Toyota lagged on steering rod recall, report finds

MIAMI — Toyota waited nearly a year in 2005 to recall trucks and SUVs in the United States with defective steering rods, despite issuing a similar recall in Japan and receiving dozens of reports from American motorists about rods that snapped without warning, an Associated Press investigation has found.

The lengthy gap between the Japanese and U.S. recalls — similar to Toyota’s handling of the recent recall for sudden acceleration problems — triggered a new investigation Monday by the National Highway Traffic Safety Administration, which could fine the automaker up to $16.4 million.

That was also the amount Toyota paid last month in the acceleration case.

“Our team is working to obtain documents and information from Toyota to find out whether the manufacturer notified NHTSA within five business days of discovering a safety defect in U.S. vehicles,” NHTSA Administrator David Strickland said in a statement.

Federal regulators “are taking this seriously and reviewing the facts to determine whether a timeliness investigation is warranted,” NHTSA spokeswoman Karen Aldanasaid.
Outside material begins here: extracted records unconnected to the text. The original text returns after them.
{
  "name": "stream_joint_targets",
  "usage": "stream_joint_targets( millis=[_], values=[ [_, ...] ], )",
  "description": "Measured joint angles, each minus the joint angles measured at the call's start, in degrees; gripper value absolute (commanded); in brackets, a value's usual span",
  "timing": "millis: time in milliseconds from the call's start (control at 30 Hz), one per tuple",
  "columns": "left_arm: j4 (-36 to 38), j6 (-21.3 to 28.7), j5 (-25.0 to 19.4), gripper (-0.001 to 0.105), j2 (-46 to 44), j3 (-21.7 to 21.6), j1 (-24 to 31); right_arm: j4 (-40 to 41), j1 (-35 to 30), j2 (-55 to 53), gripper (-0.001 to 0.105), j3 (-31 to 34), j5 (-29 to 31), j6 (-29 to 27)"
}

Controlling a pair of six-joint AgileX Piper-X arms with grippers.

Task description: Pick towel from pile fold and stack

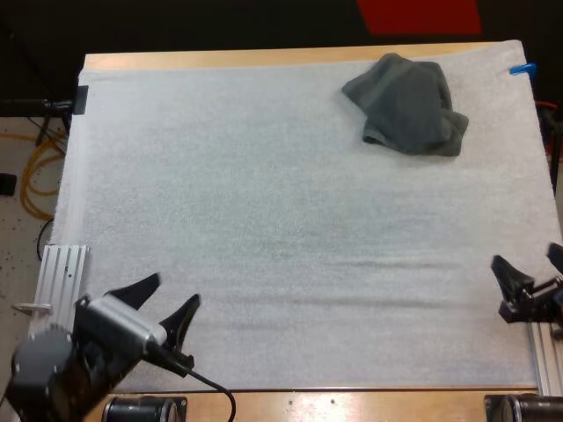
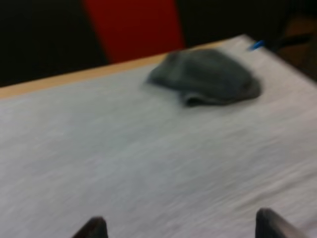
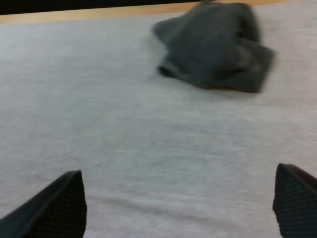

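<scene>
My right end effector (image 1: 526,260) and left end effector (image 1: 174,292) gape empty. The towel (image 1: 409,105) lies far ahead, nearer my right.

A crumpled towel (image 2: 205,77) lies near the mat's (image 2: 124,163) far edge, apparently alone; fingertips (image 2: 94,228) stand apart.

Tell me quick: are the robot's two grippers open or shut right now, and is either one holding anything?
Left gripper: open, holding nothing.
Right gripper: open, holding nothing.
</scene>
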Motion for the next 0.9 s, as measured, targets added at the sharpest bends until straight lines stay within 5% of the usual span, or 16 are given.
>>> stream_joint_targets(
  millis=[33,133,267,467,900],
  values=[
    [-1.5,0.0,5.8,0.059,3.1,-1.5,0.0,0.0,0.0,3.3,0.075,-1.5,-3.2,-0.3],
    [-3.3,0.0,10.6,0.059,6.8,-3.1,0.0,-1.1,0.0,7.5,0.075,-2.5,-7.4,-1.4],
    [-4.1,0.0,11.5,0.059,8.9,-3.8,0.0,-8.9,0.0,14.3,0.075,-2.5,-7.5,-0.7],
    [-4.1,0.0,11.9,0.059,8.8,-3.8,0.0,-23.4,0.0,29.3,0.075,-2.5,1.0,5.7],
    [-4.1,0.0,11.9,0.059,8.8,-3.8,0.0,-38.5,0.0,61.1,0.075,-8.7,6.6,17.5]
  ],
)
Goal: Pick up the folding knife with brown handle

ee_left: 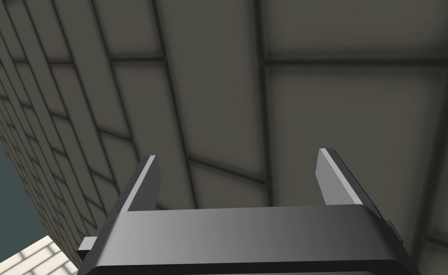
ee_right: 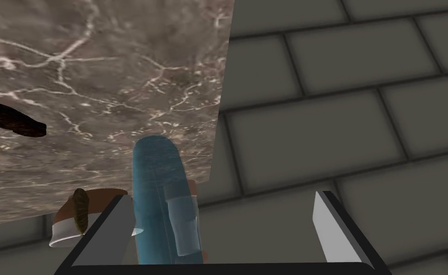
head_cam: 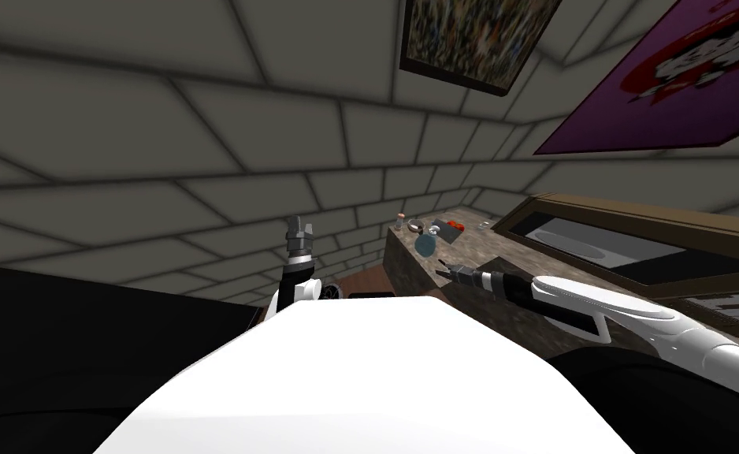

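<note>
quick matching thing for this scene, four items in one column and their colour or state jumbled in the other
1 left hand
2 bottle
3 folding knife
4 countertop

a marbled brown with white veins
b open and empty
c translucent blue
d dark brown, lying on the countertop

Pairs: 1-b, 2-c, 3-d, 4-a

Left end effector upright, spread; right end effector outstretched forward, apparently level, likewise spread.
</note>
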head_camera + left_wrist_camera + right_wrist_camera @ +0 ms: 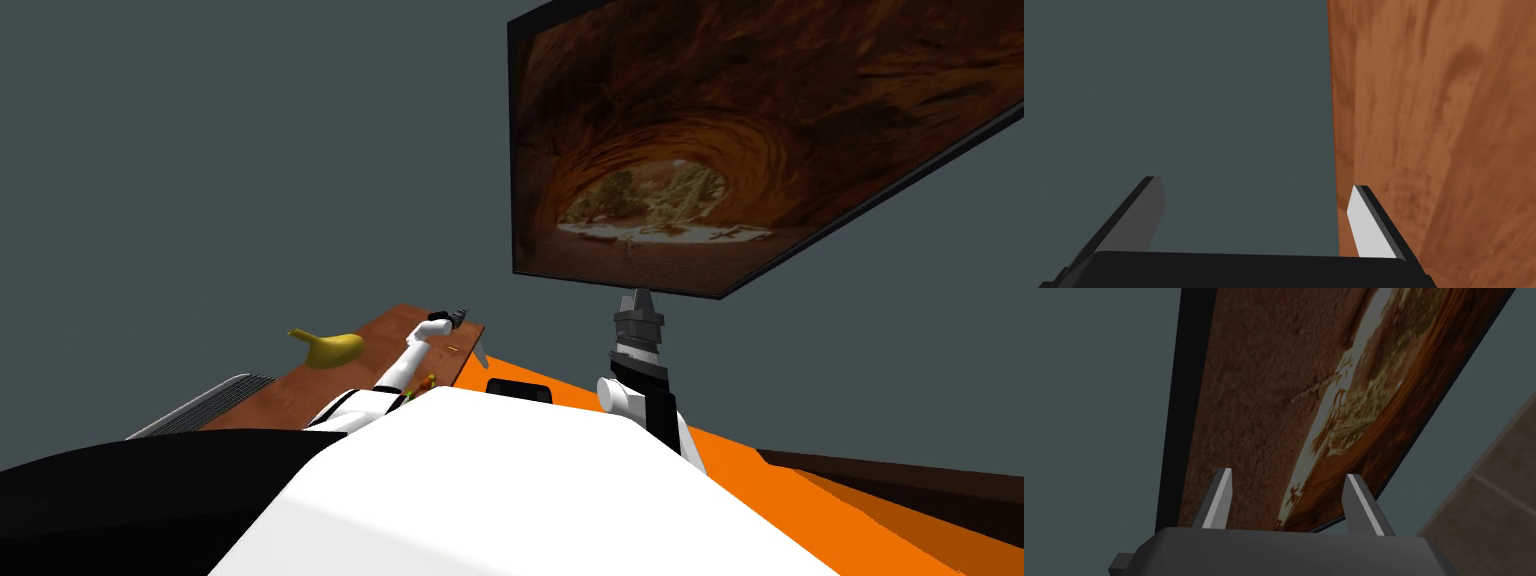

An automaker is required to notify NHTSA about a defect within five days of determining one exists.

NHTSA has now linked 16 crashes, three deaths and seven injuries to the steering rod defect. When a steering rod snaps, the driver cannot control the vehicle because the front wheels will not turn.

After the 2004 Japanese recall, Toyota claimed initially that it had scant evidence of a steering rod problem among U.S. trucks and SUVs. But the AP found that the automaker had received at least 52 reports from U.S. drivers about the defect before vehicles were recalled in Japan.

Toyota told the AP that it has now confirmed seven total cases in the U.S. of steering problems in the T100 small pickup and no reports of accidents or injuries.

Toyota wrote in a 2004 letter to NHTSA obtained by the AP that driving conditions in Japan were so different from those on U.S. roads that a recall was not necessary for 4Runner SUVs and T100 pickup trucks, known in Japan as the Hilux and Hilux Surf.

That was despite the vehicles having nearly identical steering components, according to company documents filed with NHTSA.

In addition, Toyota insisted to U.S. regulators the company had only scattered reports by 2004 from U.S. drivers about the steering problems. However, company documents that surfaced in a 2009 lawsuit show Toyota received 35 complaints through its customer service department — four formal complaints to its legal department and 13 warranty claims through dealers before the 2004 recall.